Deplorable salud de los jornaleros

Falta de acceso a servicios médicos agrava la situación de estos trabajadores
Deplorable salud de los jornaleros
El estudio reveló que un alto porcentaje enfrenta serios problemas de depresión y enfermedades crónicas.
Foto: J. Emilio Flores / La Opinión

Las injustas condiciones laborales y sociales que enfrentan los jornaleros en este país, llegan a afectar críticamente no solo su salud física, sino también la mental. Prueba de ello son los datos revelados esta semana por un estudio realizado por el Departmento de Medicina Familiar de Harbor-UCLA.

En el reporte se encontró que casi un 25 por ciento de ellos sufre de enfermedades crónicas, como la hipertensión y que un 17 por ciento de estos aceptó sufrir de depresión, un promedio mayor al nivel nacional entre los adultos que es del 9.5 por ciento.

De acuerdo con el estudio realizado entre más de 300 jornaleros que trabajan en el sur de la bahía de Los Ángeles, incluyendo las ciudades de Wilmington, Gardena y Long Beach, entre otras, cerca de un 75 por ciento de estos trabajadores no cuenta con ningún tipo de acceso al cuidado de su salud.

Andrés Martínez, jornalero por más de 20 años, ha vivido en carne propia el hecho de no poder visitar un doctor cuando tiene un accidente de trabajo, mucho menos un dentista o un terapeuta cuando se siente deprimido.

“El acceso a atención médica es nulo. Para empezar, hay algunos lugares como en San Diego, donde no te atienden, pero además, hay un 99 por ciento de probabilidades de que en la misma clínica llamen a las autoridades para que te deporten”, compartió Martínez, uno de los 120,000 jornaleros que en promedio salen todos los días a una esquina a buscar por lo menos unas horas de empleo.

“En San Fernando no pasa eso, pero si tienes que esperar mínimo unas 15 horas para que te atiendan, No importa si es emergencia o tienes un hueso quebrado”, aseguró el hombre, originario de Tijuana, México. “El problema es que como saben que uno no tiene seguro médico, pues ni te atienden”.

“Esta inhumana situación es algo que todos sabemos, solo que ahora se le ponen números, pero es lo que ha venido pasado desde hace décadas”, dijo Pablo Alvarado, presidente de la Red Nacional de Organizaciones de Jornaleros (NDLON por sus siglas en inglés).

“Es muy triste ver cómo personas que conocí hace 20 años, ahora los veo en una condición de salud mala, con enfermedades como la diabetes, y siguen sin ningún tipo de acceso a cuidado médico, después de haber dejado la vida trabajando para mucha gente”, expresó Alvarado y sostuvo que “el bienestar de estas personas es un asunto de salud pública que afecta a toda la comunidad”.

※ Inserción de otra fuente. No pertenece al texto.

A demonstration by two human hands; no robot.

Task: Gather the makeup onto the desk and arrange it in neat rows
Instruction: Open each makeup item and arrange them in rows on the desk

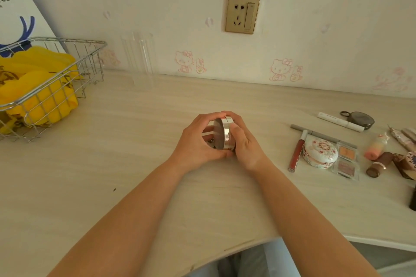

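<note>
Both curled round a silver compact, left hand and right hand holding it on edge above the desk. Right of them, loose makeup pile, unsorted. Rows not yet begun, seemingly.

The compact is silver. The worktop is pale wood-grain. Yellow cloth fills the wire basket. A white case bears red flowers, beside a dark-red tube. The wallpaper shows pink cartoon cats.

White board at far left — only "ee" legible.
</note>
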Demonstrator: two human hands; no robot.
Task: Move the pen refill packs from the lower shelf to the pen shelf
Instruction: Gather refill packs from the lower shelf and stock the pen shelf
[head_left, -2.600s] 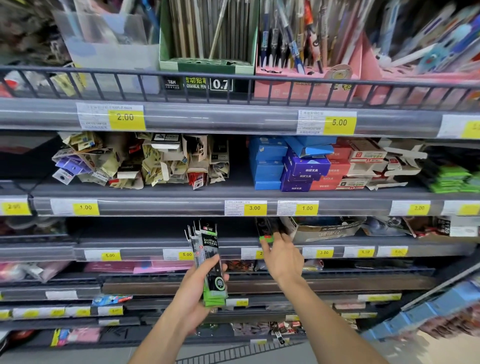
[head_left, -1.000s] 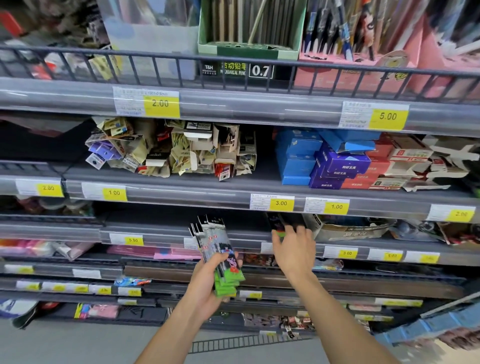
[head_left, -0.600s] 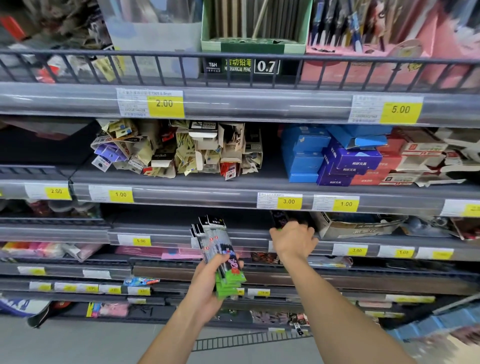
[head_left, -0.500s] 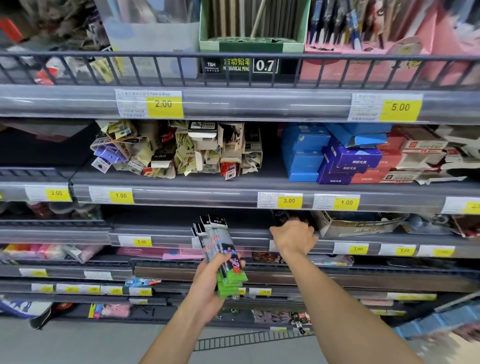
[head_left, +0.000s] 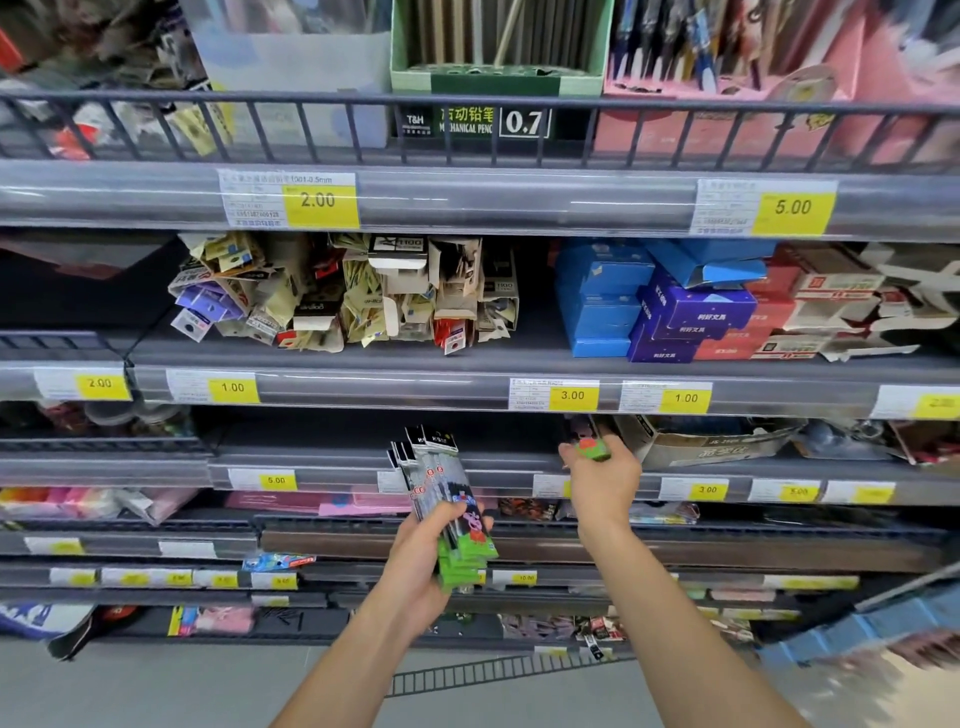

Con esa misma perspectiva, el Dr. Gilberto Granados, director del estudio y de la Feria de Salud y Simposio Gardena 2012, dijo que”el acceso a los beneficios de la salud pública es un derecho humano y es algo que estos trabajadores y todos los inmigrantes indocumentados deberían recibir”.

“El propósito de este estudio fue averiguar cómo es que este grupo vulnerable de la comunidad puede participar en las opciones de acceso a la salud con el Affordable Care Act” , señaló Granados.

Este también reveló que un 60 por ciento de ellos compartió no recibir pago por su trabajo.

“La mayoría de los contratistas hacen lo que sea por no pagarte lo justo. Por ejemplo si te tomas un descanso o tiempo para almorzar, te descuentan medio día”, contó Martínez , quien además dijo que la inseguridad de saber si tendrás o no por lo menos tres horas de trabajo al día, cada día, es moralmente desgastante.

“A veces se te acaba el ánimo, las ganas de seguir adelante”, expresó el jornalero. “Trato de no deprimirme y mucho menos de enfermarme porque no tendría cómo curarme”, sostuvo.

Esa misma situación desafortunadamente, se repite en las decenas de jornaleros que diariamente acuden al centro de jornaleros de Wilmington, operado por la organización IDEPSCA.

“Hay una gran necesidad de ayuda para estas personas. Aquí recibimos donaciones básicas desde azúcar, agua y algunos alimentos, porque ahí comienza todo. Su alimentación es muy pobre y por lo tanto su salud”, indicó Nancy Torres, directora del centro.

“La única opción para ser atendidos son las ferias comunitarias de salud , pero desafortunadamente cada vez son más escasas”, afirmó.